Adapted from an article by Jonathan Sarna, author of Jews and the Civil War, at forward.com
Fifty years ago, for the Civil War centennial, New York’s Jewish Museum mounted a grand exhibit titled “The American Jew in the Civil War.” Fully 260 photographs, documents and objects appeared in the multi-gallery show. It was the largest display of Jewish Civil War memorabilia ever assembled.
In the exhibit’s catalog, the late Bertram Korn, the foremost expert on American Jewry and the Civil War, examined “the major meaning of the Civil War for American Jews.” He listed five key themes:
1) The opportunity accorded Jews to fight as equal citizens and to rise through the ranks, something not granted them by most of the world’s great armies at that time.

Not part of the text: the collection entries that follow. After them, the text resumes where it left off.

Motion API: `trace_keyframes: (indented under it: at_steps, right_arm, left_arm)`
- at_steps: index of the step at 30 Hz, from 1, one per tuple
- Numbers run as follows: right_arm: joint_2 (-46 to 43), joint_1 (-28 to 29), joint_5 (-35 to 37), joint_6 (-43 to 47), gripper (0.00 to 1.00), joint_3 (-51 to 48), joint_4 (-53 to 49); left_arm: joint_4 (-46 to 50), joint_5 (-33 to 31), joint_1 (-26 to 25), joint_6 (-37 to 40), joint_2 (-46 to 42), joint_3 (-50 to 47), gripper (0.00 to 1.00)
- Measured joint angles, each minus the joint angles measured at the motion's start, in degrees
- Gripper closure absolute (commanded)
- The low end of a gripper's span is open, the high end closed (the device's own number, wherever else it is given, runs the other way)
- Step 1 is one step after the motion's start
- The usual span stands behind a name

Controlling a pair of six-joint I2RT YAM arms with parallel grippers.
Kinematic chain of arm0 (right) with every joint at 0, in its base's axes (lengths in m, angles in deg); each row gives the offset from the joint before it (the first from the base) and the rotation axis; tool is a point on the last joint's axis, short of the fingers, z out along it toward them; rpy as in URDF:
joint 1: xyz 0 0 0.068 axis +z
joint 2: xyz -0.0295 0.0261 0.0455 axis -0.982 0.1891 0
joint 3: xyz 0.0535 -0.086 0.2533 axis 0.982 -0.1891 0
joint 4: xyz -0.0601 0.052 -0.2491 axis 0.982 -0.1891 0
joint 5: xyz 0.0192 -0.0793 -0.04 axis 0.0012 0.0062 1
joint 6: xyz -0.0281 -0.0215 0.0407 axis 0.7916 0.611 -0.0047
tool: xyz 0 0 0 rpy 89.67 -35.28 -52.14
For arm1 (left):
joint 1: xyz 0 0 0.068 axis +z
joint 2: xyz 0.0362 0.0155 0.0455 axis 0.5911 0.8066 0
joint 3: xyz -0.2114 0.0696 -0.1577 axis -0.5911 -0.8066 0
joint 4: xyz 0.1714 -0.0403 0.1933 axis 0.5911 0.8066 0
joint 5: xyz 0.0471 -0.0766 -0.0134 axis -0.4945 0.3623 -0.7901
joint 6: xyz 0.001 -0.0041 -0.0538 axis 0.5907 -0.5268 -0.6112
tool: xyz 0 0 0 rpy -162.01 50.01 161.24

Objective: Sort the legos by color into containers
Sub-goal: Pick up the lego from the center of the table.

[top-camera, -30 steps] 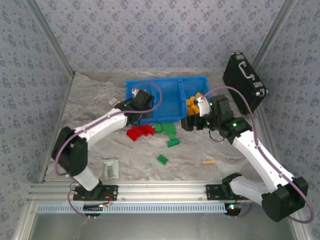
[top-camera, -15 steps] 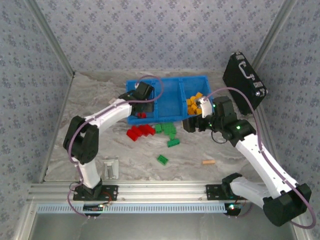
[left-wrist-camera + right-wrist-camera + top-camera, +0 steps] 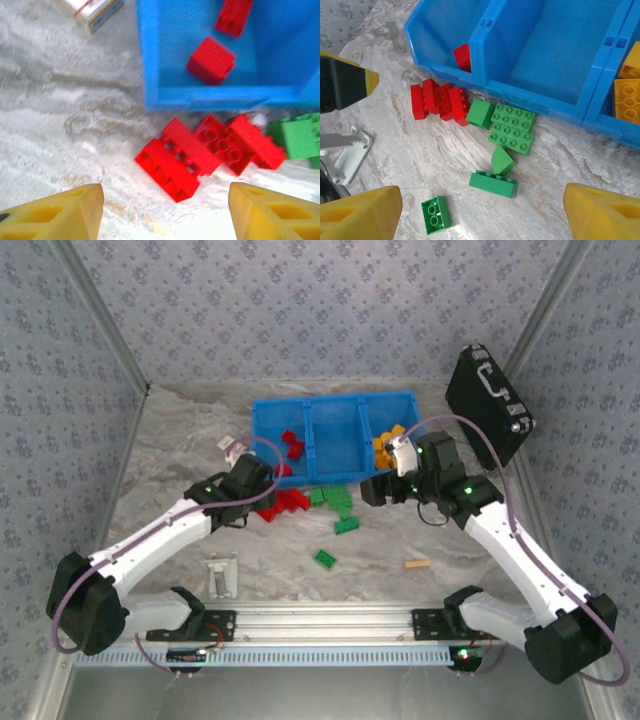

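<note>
Two red legos point(image 3: 211, 60) in left bin point(image 3: 148, 50), orange legos point(image 3: 627, 97) in right bin point(image 3: 612, 129). Red pile point(image 3: 200, 152) and green legos point(image 3: 512, 127) on table point(image 3: 420, 165) just before the bins. Left gripper point(image 3: 165, 220) fingers apart, empty, above red pile. Right gripper point(image 3: 482, 220) fingers apart, empty, above green legos.

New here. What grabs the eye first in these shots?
A bright blue three-bin tray at the far middle: red bricks in its left bin, orange-yellow bricks in its right. Just in front of it, loose red pieces and green bricks lie on the marbled top; a black case leans at the far right.
</note>
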Motion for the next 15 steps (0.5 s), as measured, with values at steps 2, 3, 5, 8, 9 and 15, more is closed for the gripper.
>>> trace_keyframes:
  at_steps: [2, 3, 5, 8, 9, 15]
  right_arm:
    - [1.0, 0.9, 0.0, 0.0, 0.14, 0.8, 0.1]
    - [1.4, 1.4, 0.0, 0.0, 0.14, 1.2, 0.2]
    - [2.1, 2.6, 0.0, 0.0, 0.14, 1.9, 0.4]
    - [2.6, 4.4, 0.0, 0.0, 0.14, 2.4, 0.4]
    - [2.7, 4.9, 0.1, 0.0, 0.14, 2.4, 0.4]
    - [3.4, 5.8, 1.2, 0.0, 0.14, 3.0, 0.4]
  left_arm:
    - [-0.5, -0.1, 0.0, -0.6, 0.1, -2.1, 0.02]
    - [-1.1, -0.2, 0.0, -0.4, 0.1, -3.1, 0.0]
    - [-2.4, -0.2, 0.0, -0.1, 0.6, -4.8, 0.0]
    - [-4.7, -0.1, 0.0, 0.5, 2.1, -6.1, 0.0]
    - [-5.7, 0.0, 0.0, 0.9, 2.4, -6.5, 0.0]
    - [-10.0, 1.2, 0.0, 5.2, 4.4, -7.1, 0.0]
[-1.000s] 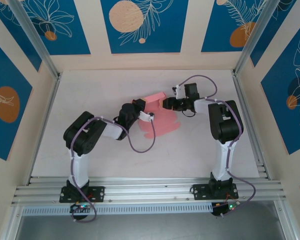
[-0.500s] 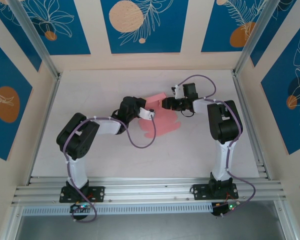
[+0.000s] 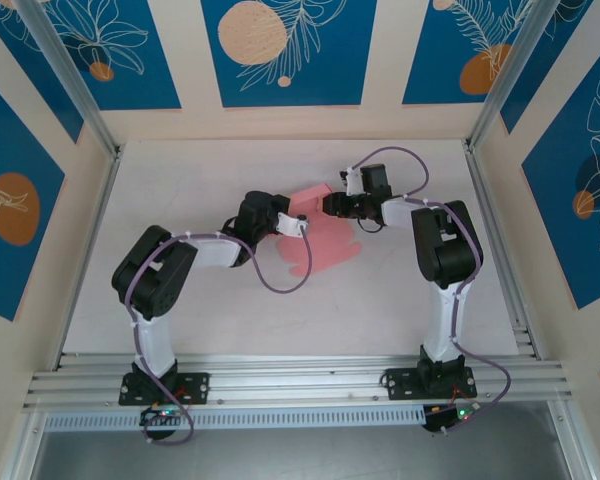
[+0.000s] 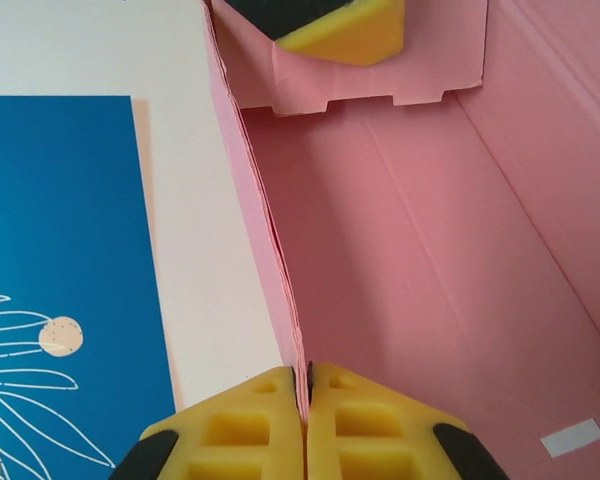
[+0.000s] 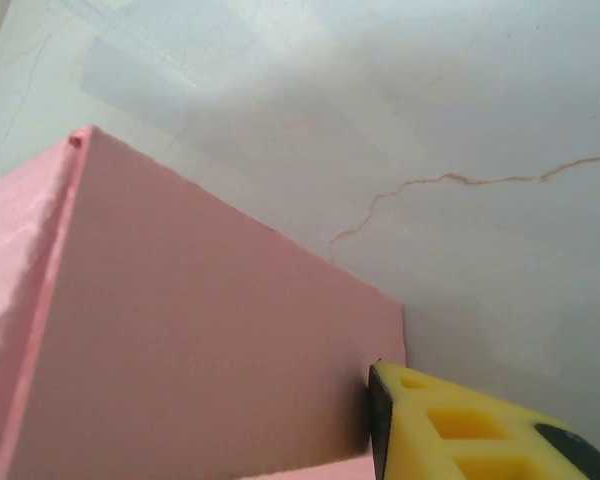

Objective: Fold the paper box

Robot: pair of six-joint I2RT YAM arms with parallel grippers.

2) Jews’ “total identification with their neighbors” — Northern Jews with the North and Southern Jews with the South. Jews demonstrated their loyalty and patriotism during the Civil War, and then boasted of it for many years afterward.
3) Jews’ tenaciousness in courageously fighting for their rights. Soon after the war began, they organized to correct legislation restricting the military chaplaincy to “regularly ordained ministers of some Christian denomination.” In December 1862, they rushed to the White House to fight Ulysses S. Grant’s notorious General Orders #11 expelling “Jews as a class” from his war zone. In both cases, they won empowering victories.
4) The forthright repudiation of anti-Semitism by Abraham Lincoln, who overturned Grant’s order (“to condemn a class is, to say the least, to wrong the good with the bad,” Lincoln declared. “I do not like to hear a class or nationality condemned on account of a few sinners.”). In the Confederacy, Jefferson Davis likewise repudiated anti-Semitism and worked closely with Judah Benjamin, his Jewish and much-maligned secretary of state.
5) The acceptance by the president and Congress of the principle of Jewish equality. Notwithstanding considerable wartime anti-Semitism, Jews achieved equal status on the battlefield, and Jewish chaplains won the right to serve alongside their Christian counterparts.
A sixth and somewhat uglier theme, largely overlooked in the catalog, should now be added to this list: complicity with slavery. Korn, a pioneering historian who elsewhere penned an essay on the topic of “Jews and Negro Slavery in the Old South,” demonstrated that Jews were in no way exceptional when it came to the peculiar institution. “Any Jew who could afford to own slaves and had need for their services,” he wrote, “would do so.”